Based on the hypothesis that differential dentine secretion (primary and secondary dentinogenesis) is associated with changes in the transcriptional control within the cell, we have investigated the transcriptome of odontoblasts at young and mature stages and subsequently used this information to identify key regulatory intracellular pathways involved in this process.
We used microarray analysis to compare the transcriptome of early stage (primary dentinogenesis) and late stage (secondary dentinogenesis) odontoblasts from 30 month old bovine teeth. Secondarily, we used post-array sqRT-PCR to confirm the differential expression of 23 genes in both populations of odontoblasts. Finally, immunohistochemistry was performed on bovine and murine tissues with antibodies to DMP1 and anti-phospho p38 proteins.
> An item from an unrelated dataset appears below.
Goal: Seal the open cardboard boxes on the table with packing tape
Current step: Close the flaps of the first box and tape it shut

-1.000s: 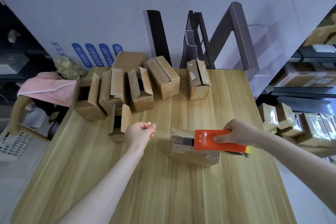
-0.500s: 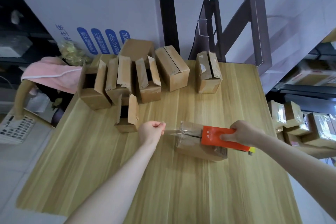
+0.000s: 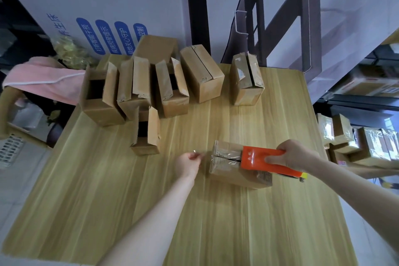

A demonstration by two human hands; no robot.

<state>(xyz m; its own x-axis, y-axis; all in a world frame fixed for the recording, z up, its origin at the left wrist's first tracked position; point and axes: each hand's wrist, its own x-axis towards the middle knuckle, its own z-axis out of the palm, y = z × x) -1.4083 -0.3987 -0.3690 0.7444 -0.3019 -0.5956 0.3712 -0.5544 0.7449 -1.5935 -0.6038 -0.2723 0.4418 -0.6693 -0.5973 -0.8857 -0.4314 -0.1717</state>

DMP-1 and osteocalcin gene expression were up-regulated in the mature odontoblasts, whereas collagen I, DSPP, TGF-beta1 and TGF-beta1R gene expression were down-regulated. Microarray analysis highlighted 574 differentially regulated genes (fold change>2 - p<0.05). This study supports further existing similarities between pulp cells and bone cells. Using post-array Sq-RT-PCR we characterized transcript levels of genes involved in the p38 MAP kinase pathway (PTPRR, NTRKK2, MAPK13, MAP2K6, MKK3). Differential p38 gene activation was confirmed by immunohistochemistry for p38 protein in murine teeth. Finally, immunohistochemistry for DMP1 indicated that odontoblasts involved in primary and secondary dentinogenesis may coexist in the same tooth.
As established in bone cells, the transcriptome of the odontoblast was shown here to evolve with their stage and functional maturity. Identification of the involved signalling pathways, as highlighted for p38, will enable the deciphering of physiology and pathology of mineralised tissue formation.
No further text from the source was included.